Architect Kobi Karp, who has worked in Miami “since the Miami Vice and Scarface days,” said clients tell him that the island’s biggest draw is privacy.

“In other neighborhoods, I can come in if I want to serve you papers or harass you or take photographs of you,” said Karp, who has designed several residences in Indian Creek. “Some people don’t like that at all.”

Though Indian Creek is about the same size as Bay Harbor Islands, another oceanfront enclave of wealth in Florida, the former is home to only 84 people, while the latter has a population of almost 6,000, according to the 2020 census.

In addition to Trump and her husband Jared Kushner, Indian Creek Village property owners include short-seller Icahn, who purchased his mansion in 1997 for $7.5 million.
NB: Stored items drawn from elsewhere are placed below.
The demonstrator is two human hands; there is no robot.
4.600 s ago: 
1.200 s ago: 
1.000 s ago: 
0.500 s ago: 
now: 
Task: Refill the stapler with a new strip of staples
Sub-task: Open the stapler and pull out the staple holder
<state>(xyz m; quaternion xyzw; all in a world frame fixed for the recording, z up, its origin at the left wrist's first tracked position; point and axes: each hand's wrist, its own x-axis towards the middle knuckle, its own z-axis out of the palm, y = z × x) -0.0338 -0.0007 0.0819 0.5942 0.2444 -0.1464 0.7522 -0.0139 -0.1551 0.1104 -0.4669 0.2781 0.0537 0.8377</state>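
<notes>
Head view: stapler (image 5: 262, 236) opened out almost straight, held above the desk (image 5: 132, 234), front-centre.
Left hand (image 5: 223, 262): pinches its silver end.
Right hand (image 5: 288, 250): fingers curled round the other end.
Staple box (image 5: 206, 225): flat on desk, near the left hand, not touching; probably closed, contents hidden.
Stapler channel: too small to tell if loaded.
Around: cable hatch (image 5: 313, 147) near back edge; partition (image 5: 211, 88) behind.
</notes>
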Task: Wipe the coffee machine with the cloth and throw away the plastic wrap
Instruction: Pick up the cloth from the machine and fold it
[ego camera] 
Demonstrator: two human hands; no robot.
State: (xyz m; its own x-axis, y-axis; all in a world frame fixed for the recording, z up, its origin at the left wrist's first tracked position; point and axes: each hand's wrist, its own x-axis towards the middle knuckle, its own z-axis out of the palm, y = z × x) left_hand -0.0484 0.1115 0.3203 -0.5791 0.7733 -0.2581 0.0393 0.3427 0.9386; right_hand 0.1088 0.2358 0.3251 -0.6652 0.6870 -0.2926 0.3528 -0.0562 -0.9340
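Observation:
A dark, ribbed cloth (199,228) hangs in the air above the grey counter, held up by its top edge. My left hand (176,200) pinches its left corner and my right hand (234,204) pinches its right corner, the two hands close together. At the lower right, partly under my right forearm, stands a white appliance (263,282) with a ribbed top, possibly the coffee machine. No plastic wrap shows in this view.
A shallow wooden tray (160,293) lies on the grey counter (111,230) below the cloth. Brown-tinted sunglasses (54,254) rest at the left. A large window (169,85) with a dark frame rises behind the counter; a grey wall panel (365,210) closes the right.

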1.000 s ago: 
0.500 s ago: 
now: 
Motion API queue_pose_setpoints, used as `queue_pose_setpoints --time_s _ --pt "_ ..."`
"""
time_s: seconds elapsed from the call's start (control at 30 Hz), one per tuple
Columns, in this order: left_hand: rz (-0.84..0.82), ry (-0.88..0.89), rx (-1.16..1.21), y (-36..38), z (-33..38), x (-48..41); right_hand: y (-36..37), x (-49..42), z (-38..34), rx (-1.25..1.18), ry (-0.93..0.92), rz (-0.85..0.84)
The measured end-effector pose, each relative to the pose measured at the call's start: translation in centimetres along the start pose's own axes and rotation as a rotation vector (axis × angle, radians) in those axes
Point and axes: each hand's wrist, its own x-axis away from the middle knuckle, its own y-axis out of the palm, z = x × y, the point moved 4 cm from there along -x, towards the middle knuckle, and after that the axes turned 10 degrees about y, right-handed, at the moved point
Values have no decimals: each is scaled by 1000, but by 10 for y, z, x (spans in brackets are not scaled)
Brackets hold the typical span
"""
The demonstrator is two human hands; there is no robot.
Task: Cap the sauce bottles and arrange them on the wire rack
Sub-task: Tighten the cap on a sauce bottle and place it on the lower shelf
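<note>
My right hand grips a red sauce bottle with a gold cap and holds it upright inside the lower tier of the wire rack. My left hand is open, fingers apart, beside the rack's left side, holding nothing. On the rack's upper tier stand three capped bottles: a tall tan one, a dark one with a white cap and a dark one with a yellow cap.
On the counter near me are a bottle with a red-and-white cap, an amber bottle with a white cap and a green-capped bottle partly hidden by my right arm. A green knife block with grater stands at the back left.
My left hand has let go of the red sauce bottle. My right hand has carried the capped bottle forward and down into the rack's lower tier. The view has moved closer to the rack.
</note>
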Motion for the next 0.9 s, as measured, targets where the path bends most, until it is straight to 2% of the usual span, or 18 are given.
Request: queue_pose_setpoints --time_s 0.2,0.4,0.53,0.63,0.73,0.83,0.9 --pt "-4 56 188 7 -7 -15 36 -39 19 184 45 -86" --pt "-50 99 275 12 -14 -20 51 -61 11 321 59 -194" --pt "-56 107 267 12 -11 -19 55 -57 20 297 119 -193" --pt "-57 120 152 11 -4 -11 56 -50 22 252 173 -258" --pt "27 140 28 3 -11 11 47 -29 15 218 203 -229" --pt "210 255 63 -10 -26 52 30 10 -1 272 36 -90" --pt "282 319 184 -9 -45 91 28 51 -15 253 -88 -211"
Colombian billionaire banker Jaime Gilinski assembled five properties in the island that he’s used to create a compound for his family.

Gilinski’s decades-long buying spree is emblematic of the shifts on the island. He made his first purchase almost 30 years ago, shelling out $6 million. His latest was in 2021, for $40 million. All told, Gilinski has spent close to $80 million on his Indian Creek estates — about the same as the $79 million Bezos spent on a single, seven-bedroom mansion in October.

“Only the very wealthy, the billionaires,” can afford to live in Indian Creek now, said Paul George, the resident historian at the HistoryMiami Museum. “Hundreds of millions aren’t gonna cut it anymore.” Come on Mr. George, a person having a net worth of a few hundred million can easily afford $25-$50 million home which will sit right next to the bathroom window of an adjoining overpriced “mansion”.